Science: Comment les dinosaures volants supportaient leur cou

Les scientifiques pensent avoir résolu le tamis des grands dinosaures volants, dont le cou pouvait mesurer jusqu’à trois mètres de long.

Des scientifiques pensent avoir résolu l’énigme des grands dinosaures volants, qui possédaient un cou qui pouvait mesurer jusqu’à trois mètres de long.

Des scientifiques pensent avoir résolu l’énigme des grands dinosaures volants, qui possédaient un cou qui pouvait mesurer jusqu’à trois mètres de long.

Le tube neural, qui abrite les nerfs à travers la colonne vertébrale, est au centre des vertèbres et se connecte aux parois externes par des os minces appelés trabécules. Sur le même sujet : La NASA et les agences spatiales partenaires amassent une vision globale des impacts du COVID-19.

D’énormes reptiles volants, les ptérosaures Azhdarchidae partageaient le ciel à l’époque des dinosaures, utilisant leurs énormes pointes pour chasser les poissons et autres animaux.

Mais il y a une autre partie de leur anatomie qui a toujours fasciné les scientifiques: leur cou.

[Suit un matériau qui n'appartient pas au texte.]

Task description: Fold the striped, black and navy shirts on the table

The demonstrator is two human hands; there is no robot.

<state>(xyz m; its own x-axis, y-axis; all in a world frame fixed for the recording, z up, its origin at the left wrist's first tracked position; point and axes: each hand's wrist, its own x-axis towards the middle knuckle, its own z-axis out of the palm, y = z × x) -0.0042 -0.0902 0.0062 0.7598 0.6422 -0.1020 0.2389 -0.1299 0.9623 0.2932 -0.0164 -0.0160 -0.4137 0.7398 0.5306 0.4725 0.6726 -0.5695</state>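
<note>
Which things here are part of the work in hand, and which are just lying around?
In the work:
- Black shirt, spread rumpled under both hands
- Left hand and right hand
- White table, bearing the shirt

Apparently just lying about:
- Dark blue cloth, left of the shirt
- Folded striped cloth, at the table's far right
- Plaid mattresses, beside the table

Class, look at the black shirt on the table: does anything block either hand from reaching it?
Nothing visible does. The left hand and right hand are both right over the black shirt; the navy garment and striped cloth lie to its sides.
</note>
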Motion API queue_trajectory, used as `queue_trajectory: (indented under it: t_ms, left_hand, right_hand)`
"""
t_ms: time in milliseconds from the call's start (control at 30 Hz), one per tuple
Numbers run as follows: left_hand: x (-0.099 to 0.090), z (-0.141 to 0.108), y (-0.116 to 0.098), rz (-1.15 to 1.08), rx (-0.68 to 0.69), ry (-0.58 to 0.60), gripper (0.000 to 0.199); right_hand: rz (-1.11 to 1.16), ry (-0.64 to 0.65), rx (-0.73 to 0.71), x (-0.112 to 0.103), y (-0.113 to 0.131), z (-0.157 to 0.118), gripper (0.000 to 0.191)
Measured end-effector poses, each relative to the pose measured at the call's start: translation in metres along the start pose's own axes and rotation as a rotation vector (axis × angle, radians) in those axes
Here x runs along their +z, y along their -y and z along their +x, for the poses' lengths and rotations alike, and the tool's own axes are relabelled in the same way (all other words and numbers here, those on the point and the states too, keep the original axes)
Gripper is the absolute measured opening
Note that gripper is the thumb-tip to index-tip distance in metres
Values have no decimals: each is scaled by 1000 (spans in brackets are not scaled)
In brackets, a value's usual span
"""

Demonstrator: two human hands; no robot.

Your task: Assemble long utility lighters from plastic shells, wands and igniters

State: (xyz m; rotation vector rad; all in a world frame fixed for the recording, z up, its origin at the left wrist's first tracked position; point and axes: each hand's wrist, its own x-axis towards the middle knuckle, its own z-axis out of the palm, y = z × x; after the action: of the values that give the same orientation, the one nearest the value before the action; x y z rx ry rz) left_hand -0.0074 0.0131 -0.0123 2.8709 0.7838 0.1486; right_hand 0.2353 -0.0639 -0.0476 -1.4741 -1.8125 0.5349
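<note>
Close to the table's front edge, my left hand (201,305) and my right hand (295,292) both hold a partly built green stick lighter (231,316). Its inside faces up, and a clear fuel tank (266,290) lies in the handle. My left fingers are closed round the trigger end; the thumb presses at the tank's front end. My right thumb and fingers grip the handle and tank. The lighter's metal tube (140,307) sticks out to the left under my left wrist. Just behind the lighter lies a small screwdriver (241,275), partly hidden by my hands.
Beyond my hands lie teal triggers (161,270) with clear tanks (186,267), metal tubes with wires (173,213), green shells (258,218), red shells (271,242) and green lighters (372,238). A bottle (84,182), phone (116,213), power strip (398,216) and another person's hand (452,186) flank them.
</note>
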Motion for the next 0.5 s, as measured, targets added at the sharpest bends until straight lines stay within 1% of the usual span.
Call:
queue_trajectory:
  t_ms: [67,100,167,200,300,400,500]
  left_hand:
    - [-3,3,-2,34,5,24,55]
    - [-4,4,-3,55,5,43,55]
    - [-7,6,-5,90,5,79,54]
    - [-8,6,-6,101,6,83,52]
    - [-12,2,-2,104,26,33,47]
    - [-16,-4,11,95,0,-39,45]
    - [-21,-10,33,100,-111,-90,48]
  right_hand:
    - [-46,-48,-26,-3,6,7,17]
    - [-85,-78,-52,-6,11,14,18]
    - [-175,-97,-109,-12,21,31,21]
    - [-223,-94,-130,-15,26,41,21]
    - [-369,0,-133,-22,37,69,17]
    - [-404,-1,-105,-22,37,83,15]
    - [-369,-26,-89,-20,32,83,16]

Les chercheurs estiment que cette dernière pourrait mesurer jusqu’à trois mètres de long – plus grande qu’une girafe – soulevant le mystère de la façon dont ces animaux pourraient maintenir son poids.

La clé de l’énigme

Grâce à l’analyse d’échantillons de vertèbres bien conservés provenant de fouilles au Maroc, une équipe de scientifiques pense avoir la réponse. La clé du tamis semble se trouver dans un ensemble complexe de rayons à l’intérieur de ces vertèbres qui, bien qu’ultra-légères, supportaient le poids de la tête et du cou du ptérosaure.

Cariad Williams, auteur principal de l’article dans la revue iScience, a déclaré à l’AFP qu’avant une enquête approfondie, l’équipe de recherche soupçonnait déjà que la colonne vertébrale de l’animal contenait une structure interne sophistiquée.

Une «surprise»

Mais après avoir analysé les résultats de l’analyse, « nous ne pouvions pas croire ce que nous avions découvert – c’était l’une des structures les plus uniques que nous ayons jamais vues », a déclaré le doctorant de l’Université de l’Illinois à Urbana-Champaign, aux États-Unis.

La structure n’a pas d’équivalent connu dans le règne animal, moderne ou éteint, et la chercheuse s’est dite « surprise que personne n’ait été retrouvé auparavant ».

«Formidablement complexes»

Le tube neural, qui abrite les nerfs à travers la colonne vertébrale, est situé au centre des vertèbres et se connecte aux parois externes de ces dernières par des os fins appelés trabécules, disposés en rayons et se croisant, comme une roue de bicyclette.

Les rayons sont également disposés le long des vertèbres, ce qui leur donne un aspect hélicoïdal et ajoute plus de résistance à la structure.

L’équipe de chercheurs a ensuite travaillé avec des ingénieurs biomécaniques, dont les calculs suggèrent qu’avec seulement une cinquantaine de ces os en forme de rayons, le poids que les ptéroseurs pouvaient supporter a été augmenté de 90%.

Beaucoup de questions résolues

Le co-auteur de l’étude, David Martill de l’Université de Portsmouth au Royaume-Uni, a déclaré dans un communiqué que la découverte avait résolu « de nombreuses questions biomécaniques sur la façon dont ces créatures pouvaient soutenir leurs énormes têtes – plus longues que 1,5 mètre – avaient ‘ u monté sur des cous plus longs que ceux de la girafe moderne – tout en conservant la capacité de voler ».

On en sait relativement peu sur les ptéroseurs, qui étaient auparavant ignorés dans les études scientifiques car ils sont considérés comme peu intéressants dans la recherche évolutionniste.

Pourtant, cette découverte les révèle «extrêmement complexes» et mérite une étude plus approfondie, selon David Martill et l’équipe de recherche.